A. Advocates of same-sex civil marriage do assume that it is only a matter of time before it is approved—but why should we accept that assumption? Although various courts have overturned laws against gay marriage, and the New York state legislature approved it, proposals to grant legal recognition for same sex marriage are regularly and very soundly defeated when they are put before the people for a vote. Younger people apparently do favor legalizing gay marriage in greater numbers than do older people, but we should not assume that those who hold such views are impervious to argument, much less to the working of grace. We should not be intimidated into giving up the fight just because the secular world assumes gay marriage will eventually prevail. Rather, we should try to explain why legalizing gay marriage is bad for society.

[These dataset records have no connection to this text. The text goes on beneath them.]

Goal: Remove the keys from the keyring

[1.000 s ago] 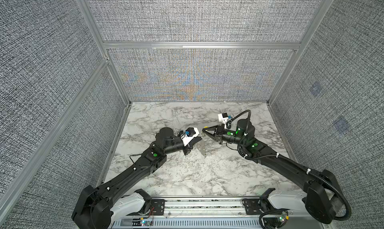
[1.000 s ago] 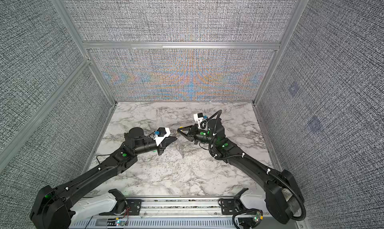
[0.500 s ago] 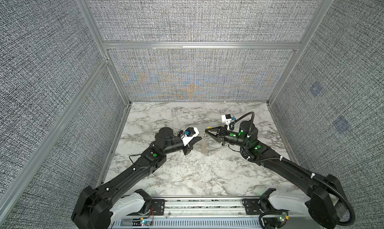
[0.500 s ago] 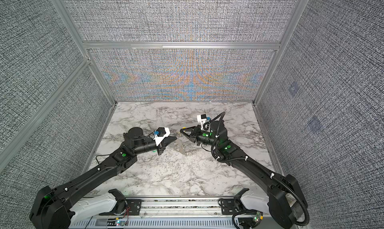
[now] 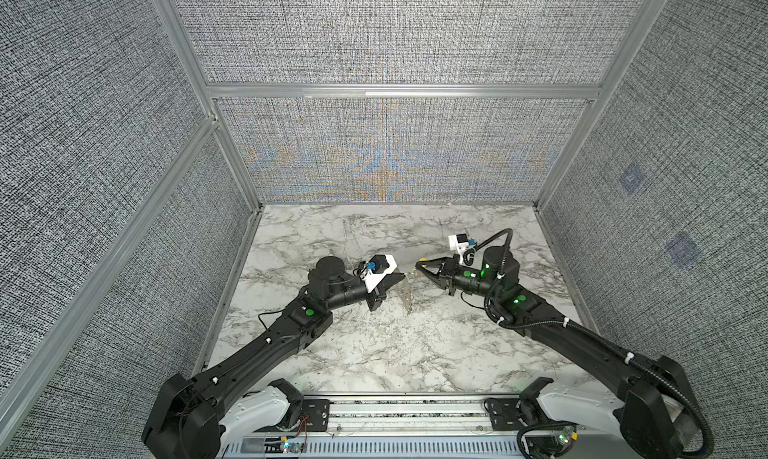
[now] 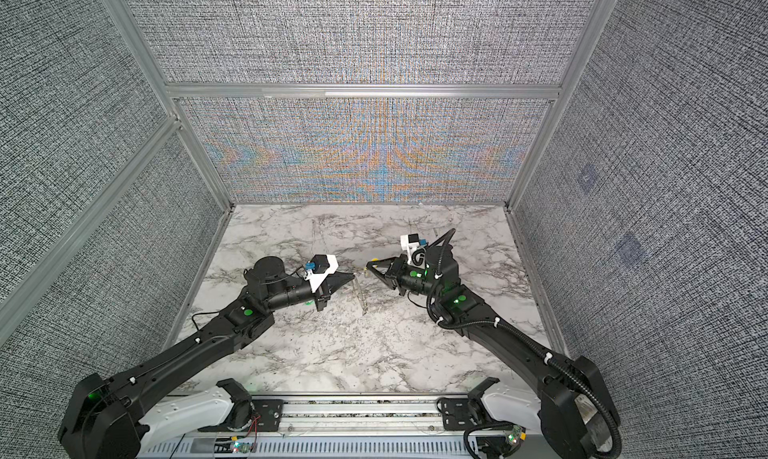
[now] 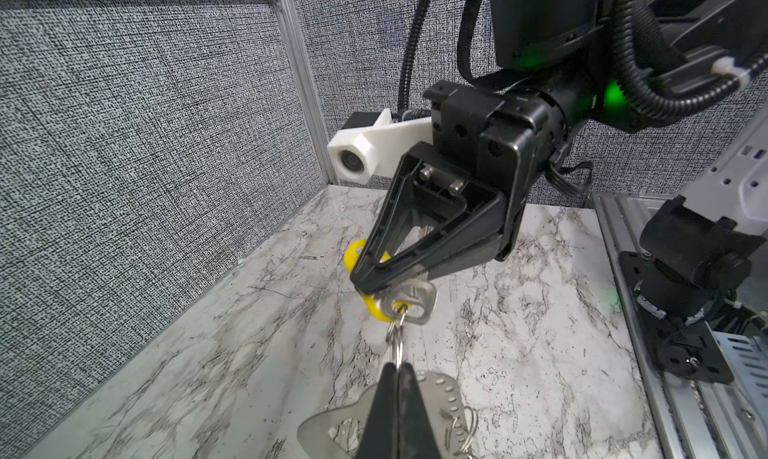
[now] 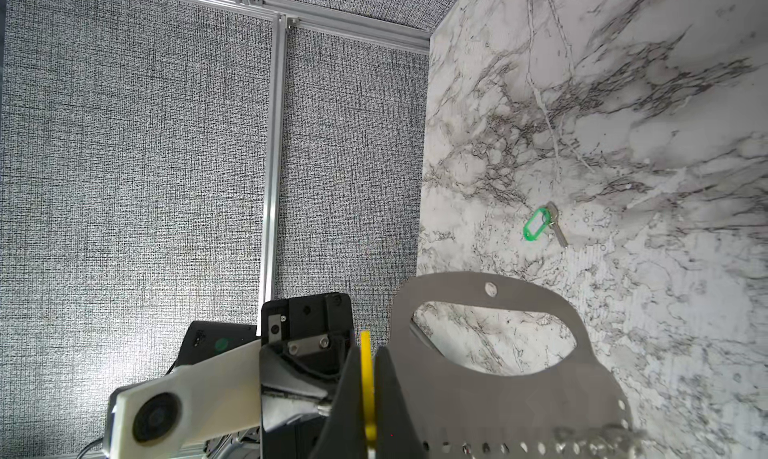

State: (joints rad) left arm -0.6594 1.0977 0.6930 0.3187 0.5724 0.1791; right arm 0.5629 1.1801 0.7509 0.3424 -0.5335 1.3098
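Note:
The keyring [image 7: 441, 394], a flat grey plate with a big opening, hangs from my left gripper [image 7: 397, 367], which is shut on one of its thin wire rings [image 7: 397, 341]. That ring runs through the head of the key with the yellow tag [image 7: 409, 301]. My right gripper [image 8: 365, 355] is shut on the yellow tag [image 8: 365, 373], facing the left gripper tip to tip. In both top views the keyring [image 5: 405, 294] [image 6: 360, 295] dangles between the left gripper [image 5: 401, 275] and the right gripper [image 5: 417, 266]. The key with the green tag [image 8: 540, 225] lies loose on the marble.
Grey fabric walls with aluminium posts [image 5: 232, 161] close in the marble floor [image 5: 374, 353] on three sides. A metal rail with the arm mounts [image 5: 399, 411] runs along the near edge. Further wire rings [image 7: 459, 430] hang from the keyring's edge.
My right gripper has drawn a little to the right, away from the left one, with the yellow tag in it. The left gripper has held still, and the keyring now hangs between them.

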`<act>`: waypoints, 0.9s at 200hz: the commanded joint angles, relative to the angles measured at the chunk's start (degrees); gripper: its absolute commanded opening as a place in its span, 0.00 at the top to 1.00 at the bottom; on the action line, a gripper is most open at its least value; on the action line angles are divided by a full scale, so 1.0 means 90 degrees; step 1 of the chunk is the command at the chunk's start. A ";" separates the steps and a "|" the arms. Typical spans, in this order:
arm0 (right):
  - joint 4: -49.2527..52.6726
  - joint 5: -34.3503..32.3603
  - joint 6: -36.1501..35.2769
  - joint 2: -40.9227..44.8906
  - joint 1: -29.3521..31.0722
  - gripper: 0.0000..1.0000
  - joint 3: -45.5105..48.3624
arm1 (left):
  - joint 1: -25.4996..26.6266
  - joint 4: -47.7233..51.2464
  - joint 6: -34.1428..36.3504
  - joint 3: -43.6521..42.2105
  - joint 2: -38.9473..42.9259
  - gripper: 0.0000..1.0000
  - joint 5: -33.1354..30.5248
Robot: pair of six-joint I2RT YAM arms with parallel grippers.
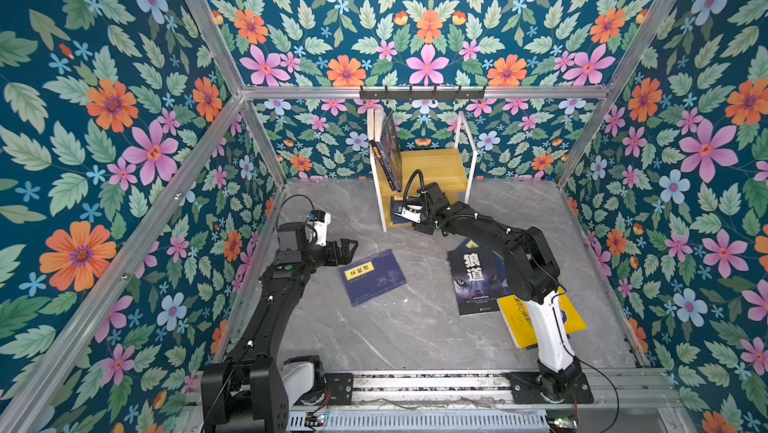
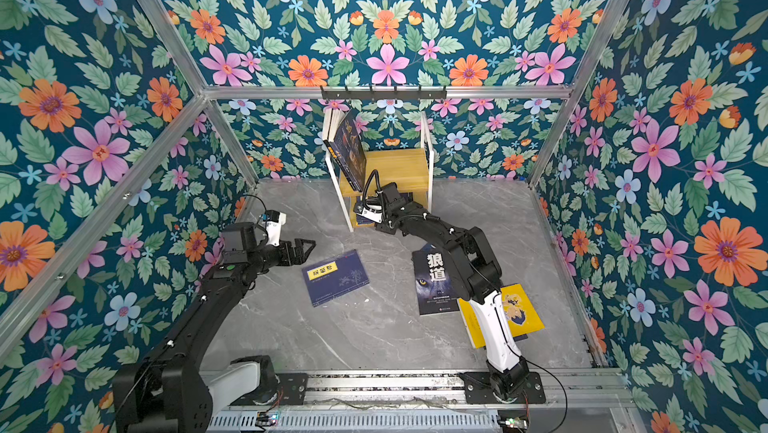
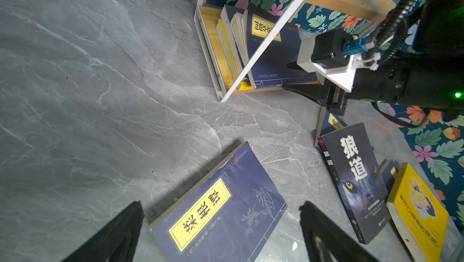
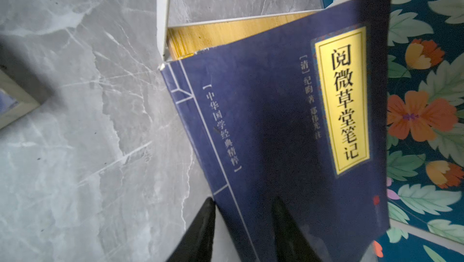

Some argue that opposing homosexual civil marriage is mean-spirited: "Since heterosexuals remain free to marry as they wish, what's the harm in allowing gay marriage?" This argument fails to acknowledge an important truth, namely, that social institutions like civil marriage do not exist in a vacuum. They have broad and very profound effects on culture, and so also on what influences people's lives and choices. Advocates of gay civil marriage understand this, for it is evident in their very determination to convince public authority to adopt the conception of marriage they favor.
For the state to adopt that conception, however, would amount to teaching that marriage is not about the kind of one-flesh union that under the proper circumstances can result in human progeny, but instead about unions based on intensely felt emotional desires. Such teaching by way of public policy would inevitably harm marriage. Though rightly integrated emotion is good, emotional desires wax and wane, and cannot serve as a stable foundation for permanent unions. Nor do they offer an intelligible basis for treating marriage as an exclusive union limited to two persons.
Only a public policy that reflects the truth that the complementary one-flesh union of husband and wife is central to the meaning of marriage can adequately support marriage. Homosexual activity — like all sexual activity that is in principle incapable of reflecting that truth but instead contradicts it — is at odds with the God-given meaning of human sexuality. But if homosexual activity is wrong in itself and, as Paul teaches, jeopardizes one's salvation just as other grave sins do (1 Corinthians 6:9-10), we should not work to limit such activity to committed relationships. Rather, we should try to help people grasp the true meaning of human sexuality and encourage them to turn to our loving Father for the grace they and all of us need to live sexually pure lives.